Papandreou's foreign policy is actually cleverer than it sounds. Greece is using EU membership as a carrot to resolve differences with neighbours, much as it tried to use imminent Cypriot membership to achieve a political reunification of the island more than five years ago. So it is cunning and wise for Greece to take Balkan nations by the hand and say, as Droutsas did at his first press conference on October 22, “We want to be the locomotive for EU entry of all in the neighbourhood.” Translation: We want to make sure everyone enters the EU on the right terms with us. Fair enough. It is the prerogative of every member to veto prospective members, and having good terms with the incumbents is an official requirement. Greece is using the leverage that it has.

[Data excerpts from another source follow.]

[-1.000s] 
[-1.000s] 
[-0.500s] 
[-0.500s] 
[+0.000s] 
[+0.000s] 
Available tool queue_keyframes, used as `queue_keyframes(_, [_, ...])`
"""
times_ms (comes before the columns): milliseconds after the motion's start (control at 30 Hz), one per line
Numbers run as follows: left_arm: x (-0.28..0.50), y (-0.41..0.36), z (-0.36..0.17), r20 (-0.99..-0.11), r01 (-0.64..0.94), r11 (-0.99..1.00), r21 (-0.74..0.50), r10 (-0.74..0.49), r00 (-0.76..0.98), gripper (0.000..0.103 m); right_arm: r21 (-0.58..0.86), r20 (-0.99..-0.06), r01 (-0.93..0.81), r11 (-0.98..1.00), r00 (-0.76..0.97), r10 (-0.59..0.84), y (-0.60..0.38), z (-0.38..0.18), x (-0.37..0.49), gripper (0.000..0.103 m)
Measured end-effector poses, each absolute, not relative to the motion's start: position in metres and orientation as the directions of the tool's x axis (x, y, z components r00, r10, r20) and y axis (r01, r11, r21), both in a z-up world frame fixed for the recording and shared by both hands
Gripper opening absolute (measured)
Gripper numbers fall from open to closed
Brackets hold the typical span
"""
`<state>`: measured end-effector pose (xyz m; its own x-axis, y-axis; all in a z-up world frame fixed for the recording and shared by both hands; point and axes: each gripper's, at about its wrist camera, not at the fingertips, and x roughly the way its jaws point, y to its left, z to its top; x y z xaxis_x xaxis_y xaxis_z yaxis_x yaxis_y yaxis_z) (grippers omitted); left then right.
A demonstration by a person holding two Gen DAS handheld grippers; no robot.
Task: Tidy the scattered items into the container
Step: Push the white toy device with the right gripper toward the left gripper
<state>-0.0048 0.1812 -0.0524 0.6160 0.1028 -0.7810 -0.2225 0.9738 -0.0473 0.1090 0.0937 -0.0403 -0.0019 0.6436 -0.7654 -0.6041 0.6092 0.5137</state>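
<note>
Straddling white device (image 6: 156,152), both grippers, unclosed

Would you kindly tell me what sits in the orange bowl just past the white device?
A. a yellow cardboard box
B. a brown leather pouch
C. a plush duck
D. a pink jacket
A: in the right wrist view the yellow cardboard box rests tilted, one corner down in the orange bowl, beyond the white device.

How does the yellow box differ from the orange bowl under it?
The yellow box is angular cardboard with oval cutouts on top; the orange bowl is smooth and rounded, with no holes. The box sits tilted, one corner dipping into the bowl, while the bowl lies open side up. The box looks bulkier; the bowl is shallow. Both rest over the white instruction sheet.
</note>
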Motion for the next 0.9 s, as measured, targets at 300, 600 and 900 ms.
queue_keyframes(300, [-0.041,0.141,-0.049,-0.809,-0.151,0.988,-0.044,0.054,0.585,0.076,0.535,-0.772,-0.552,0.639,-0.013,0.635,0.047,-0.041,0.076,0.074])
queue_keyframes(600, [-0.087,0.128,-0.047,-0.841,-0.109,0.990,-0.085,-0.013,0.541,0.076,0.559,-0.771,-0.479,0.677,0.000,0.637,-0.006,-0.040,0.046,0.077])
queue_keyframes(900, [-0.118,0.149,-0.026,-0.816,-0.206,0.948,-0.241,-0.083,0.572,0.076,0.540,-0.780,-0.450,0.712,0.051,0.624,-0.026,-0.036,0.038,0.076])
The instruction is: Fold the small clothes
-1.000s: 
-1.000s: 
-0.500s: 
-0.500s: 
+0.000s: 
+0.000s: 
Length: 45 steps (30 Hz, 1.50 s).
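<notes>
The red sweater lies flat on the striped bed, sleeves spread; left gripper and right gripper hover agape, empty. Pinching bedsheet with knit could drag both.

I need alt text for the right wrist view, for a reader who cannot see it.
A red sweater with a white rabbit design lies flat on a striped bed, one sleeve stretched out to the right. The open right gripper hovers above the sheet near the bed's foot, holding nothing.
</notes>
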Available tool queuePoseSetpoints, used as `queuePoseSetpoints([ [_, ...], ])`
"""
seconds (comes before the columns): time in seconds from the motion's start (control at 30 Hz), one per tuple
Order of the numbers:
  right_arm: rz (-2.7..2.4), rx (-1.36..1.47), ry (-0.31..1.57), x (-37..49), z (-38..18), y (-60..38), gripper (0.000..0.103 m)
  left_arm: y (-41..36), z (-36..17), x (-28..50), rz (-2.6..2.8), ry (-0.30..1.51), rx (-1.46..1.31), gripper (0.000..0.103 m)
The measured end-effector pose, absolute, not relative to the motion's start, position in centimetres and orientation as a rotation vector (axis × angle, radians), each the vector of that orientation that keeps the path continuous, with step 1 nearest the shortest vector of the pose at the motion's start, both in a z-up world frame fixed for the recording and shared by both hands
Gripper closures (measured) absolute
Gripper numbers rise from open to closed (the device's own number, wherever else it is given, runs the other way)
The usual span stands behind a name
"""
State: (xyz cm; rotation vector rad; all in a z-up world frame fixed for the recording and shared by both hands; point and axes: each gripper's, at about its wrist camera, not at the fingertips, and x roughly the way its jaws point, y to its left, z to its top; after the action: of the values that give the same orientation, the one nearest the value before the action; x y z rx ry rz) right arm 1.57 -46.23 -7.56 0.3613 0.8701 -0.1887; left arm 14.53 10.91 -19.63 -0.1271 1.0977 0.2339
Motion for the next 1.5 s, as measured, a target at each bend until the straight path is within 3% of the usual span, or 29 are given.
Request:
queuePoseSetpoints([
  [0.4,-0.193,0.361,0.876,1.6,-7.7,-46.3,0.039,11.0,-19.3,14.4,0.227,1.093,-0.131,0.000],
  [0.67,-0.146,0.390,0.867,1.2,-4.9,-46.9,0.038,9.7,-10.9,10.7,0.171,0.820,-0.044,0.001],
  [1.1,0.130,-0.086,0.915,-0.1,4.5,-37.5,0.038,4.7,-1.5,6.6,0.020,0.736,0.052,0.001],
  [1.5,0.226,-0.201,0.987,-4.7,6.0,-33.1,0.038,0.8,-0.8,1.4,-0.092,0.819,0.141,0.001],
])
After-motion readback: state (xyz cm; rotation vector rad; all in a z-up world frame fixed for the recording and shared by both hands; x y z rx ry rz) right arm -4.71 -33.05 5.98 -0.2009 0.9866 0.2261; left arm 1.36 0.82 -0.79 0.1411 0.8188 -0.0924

Papandreou has lost no time spelling out his terms. On his first official visit to Cyprus two weeks after the election, he told Turkey that if it didn't recognise Cyprus at least commercially, Greece's influence would be apparent when the European Council reports on Turkey's candidacy in December. He and Cypriot President Dimitris Christofias have co-ordinated their recommendations to Brussels, demonstrating unity and effectiveness.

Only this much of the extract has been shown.